Preliminary analysis of audio recordings

How to write an article for Tygodnik Polityka and not go crazy

In recent months, I have published two articles in Tygodnik Polityka, both based on months of analysis of materials I had previously collected. The first one concerned Tygodnika Trybuna and was based on the analysis of archival scans of that newspaper. The methodology was simple - I just needed to scan the archival issues at the National Library, perform OCR, and search the material for interesting keywords. The second article was about Radio AK Jutrzenka and was a much greater challenge, as it required analyzing tens of hours of recordings.

Tygodnik Polityka

Until now, the organizations I knew that dealt with audio analysis did so largely manually, and the only way to speed up the work was by increasing the playback speed and listening at double speed. That’s why I am writing this article, to share my still quite simple and primitive method, which can, however, significantly speed up the work.

Capturing material

Radio2Podcast

In the case of my article, it was about a radio station broadcasting on FM and online. This was a perfect opportunity to test my script Radio2Podcast, which allowed me to archive 127 broadcasts (up to the time of publishing this text) without having to remember to turn on the recording in the public affairs slot every day. Of course, this is a very specific application, but it saved me a lot of hassle.

Nextcloud

Why did I collect so much material? I wanted to write as comprehensive an article as possible and demonstrate a certain consistency in conspiracy narratives. This way, I could prove that it was not just an isolated incident but rather a continuity in demonizing the West, NATO, and the EU, while showing leniency towards Russia and China. At the same time, this meant 381 hours of audio to listen to—something that is manually difficult for one person to accomplish.

yt-dlp

Of course, this is rather an exceptional application; traditional FM radio (as well as online radio) represents an interesting but relatively small slice of reality. An equally easy, important, and interesting application would be to analyze YouTube channels that gather a large audience. How to do this? You can use the tool yt-dlp, which with a single simple command

yt-dlp -x --audio-format mp3 --cookies-from-browser "chrome" "https://www.youtube.com/RadioJutrzenka"

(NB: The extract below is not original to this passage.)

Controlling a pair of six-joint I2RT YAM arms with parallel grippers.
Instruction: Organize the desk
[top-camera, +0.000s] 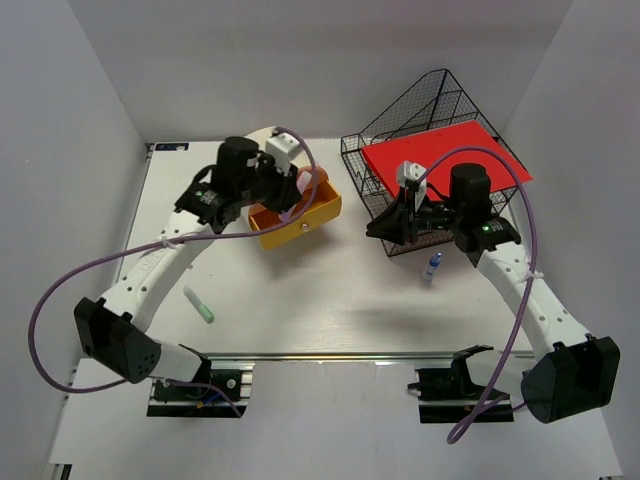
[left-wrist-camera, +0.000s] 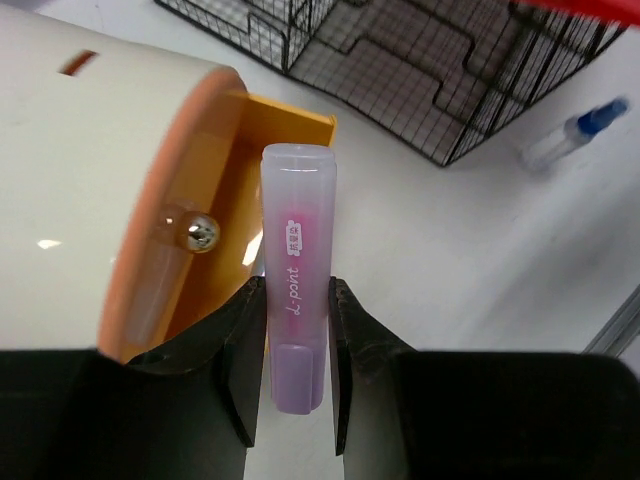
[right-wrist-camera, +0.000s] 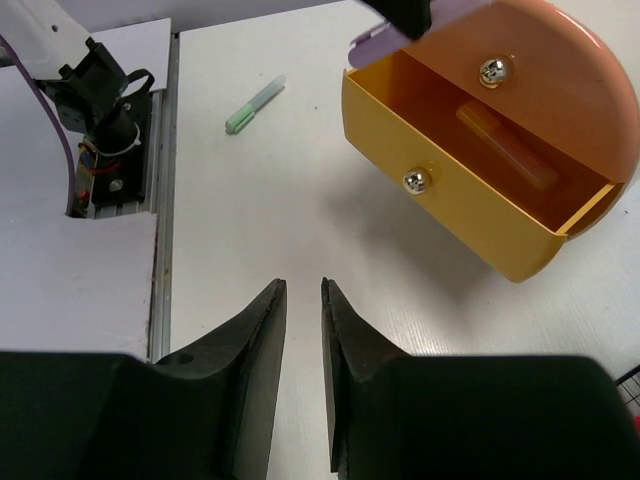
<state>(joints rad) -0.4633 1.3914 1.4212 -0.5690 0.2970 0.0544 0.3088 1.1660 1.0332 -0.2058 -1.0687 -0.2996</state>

can download all the videos from the channel of interest (and convert them to mp3 files).

Piekielnik

Working with audio

The final stage is analyzing the collected material. I used Google NotebookLM, a free AI tool that allows for the analysis of documents you upload. Fortunately, audio files are also supported, from which the tool generates ready-made transcriptions. Within a single project, you can attach 50 recordings or other documents and query the chat to search through them. Of course, every AI assertion needs to be verified because, like all these systems, they can experience hallucinations.

Google NotebookLM

Of course, we cannot always work online, especially if our investigation concerns sensitive issues that we do not want to share with Google (and other corporations). In such cases, it will be necessary to perform the transcription locally using, for example, the free Whisper engine, and then run some AI locally. However, I do not have the technical capabilities to conduct a similar experiment. What is certain is that with the development of AI, alongside new problems, valuable and interesting solutions are also emerging that can significantly speed up analytical work. And let’s hold on to that positive thought.